_What to do_:
Write out only the final part of the records below. It begins with the line that contains "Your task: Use" and ends with the last line.

_Provided records_:
════════

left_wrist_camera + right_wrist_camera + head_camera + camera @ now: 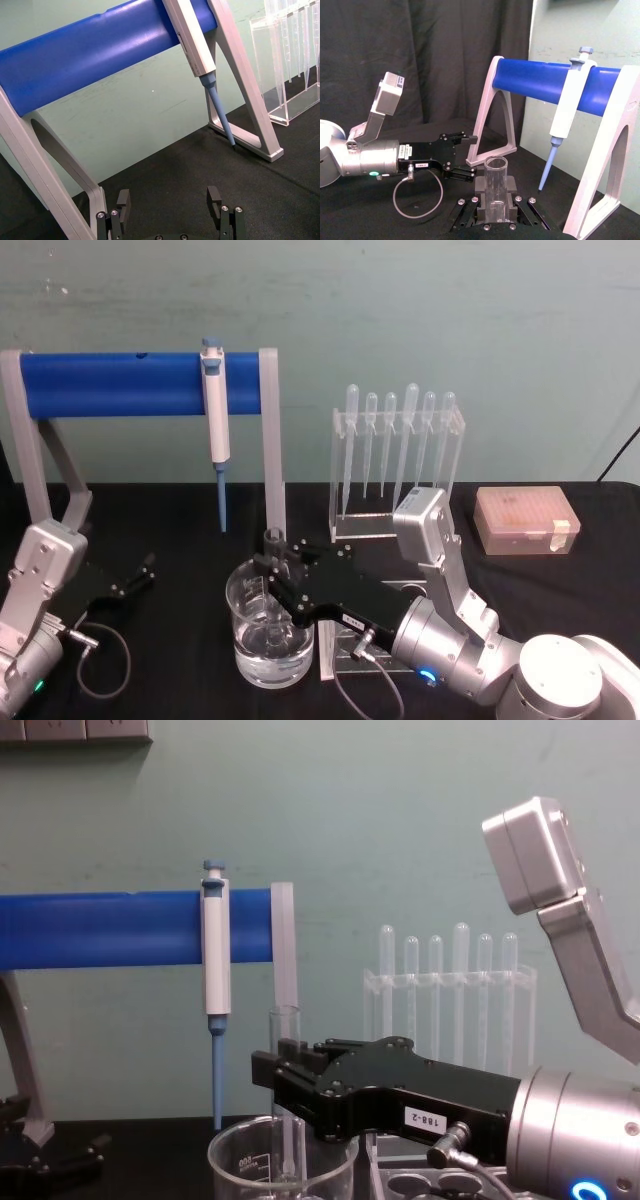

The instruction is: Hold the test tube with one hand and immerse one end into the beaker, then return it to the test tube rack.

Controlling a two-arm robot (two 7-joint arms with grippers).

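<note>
Nearest us, the right pincer (272, 560) clamps the test tube (285, 1028) upright, its lower end inside the beaker (268, 640). We fear glass striking the beaker wall if it lifts crooked. Our left pincer (170, 197) rests open, idle.

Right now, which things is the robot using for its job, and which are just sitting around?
Using:
right claw, shut on the glass tube
beaker
tube rack beneath that arm

Just sitting:
left claw, open
pipettor hanging on the blue bar
thin droppers
pink box
</note>
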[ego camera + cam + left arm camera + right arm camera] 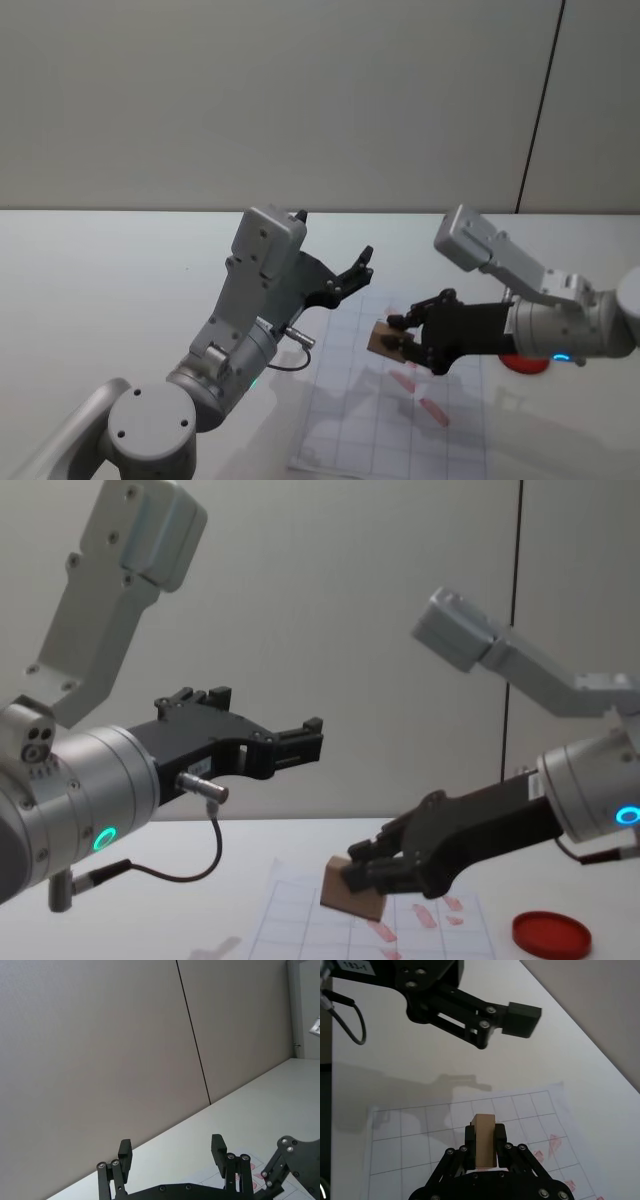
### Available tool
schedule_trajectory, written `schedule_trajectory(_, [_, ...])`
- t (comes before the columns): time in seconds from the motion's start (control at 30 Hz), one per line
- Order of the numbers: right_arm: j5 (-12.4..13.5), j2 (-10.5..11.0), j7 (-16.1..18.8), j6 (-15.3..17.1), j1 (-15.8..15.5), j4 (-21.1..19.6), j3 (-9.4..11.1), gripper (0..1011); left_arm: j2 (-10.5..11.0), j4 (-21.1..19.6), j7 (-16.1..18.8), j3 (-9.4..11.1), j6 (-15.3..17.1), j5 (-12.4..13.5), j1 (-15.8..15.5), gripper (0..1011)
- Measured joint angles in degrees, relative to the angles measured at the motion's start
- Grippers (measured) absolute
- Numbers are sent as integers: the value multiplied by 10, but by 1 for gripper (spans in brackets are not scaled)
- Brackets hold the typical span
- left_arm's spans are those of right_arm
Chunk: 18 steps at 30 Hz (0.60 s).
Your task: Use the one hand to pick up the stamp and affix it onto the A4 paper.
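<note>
Stamp, inked face hidden, sits clamped in the hand over the A4 paper; idle left gripper gapes.

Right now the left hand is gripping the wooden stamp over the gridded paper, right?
No, it's the right hand gripping the stamp over the paper, as the chest view shows. The left hand is open and empty.
</note>
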Motion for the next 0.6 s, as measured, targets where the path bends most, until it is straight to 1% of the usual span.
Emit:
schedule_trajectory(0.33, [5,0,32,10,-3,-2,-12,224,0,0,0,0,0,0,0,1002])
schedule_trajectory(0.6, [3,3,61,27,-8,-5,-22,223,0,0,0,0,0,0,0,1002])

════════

_Output below_:
Your task: Use the one hand to pick up the stamp and affix it onto the A4 paper.
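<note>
Stamp, inked face hidden, sits clamped in the hand over the A4 paper; idle left gripper gapes.

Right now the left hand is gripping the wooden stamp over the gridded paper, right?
No, it's the right hand gripping the stamp over the paper, as the chest view shows. The left hand is open and empty.
</note>
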Motion for the next 0.6 s, as measured, targets where the path bends most, until it is straight to 1% of the usual span.
Emit:
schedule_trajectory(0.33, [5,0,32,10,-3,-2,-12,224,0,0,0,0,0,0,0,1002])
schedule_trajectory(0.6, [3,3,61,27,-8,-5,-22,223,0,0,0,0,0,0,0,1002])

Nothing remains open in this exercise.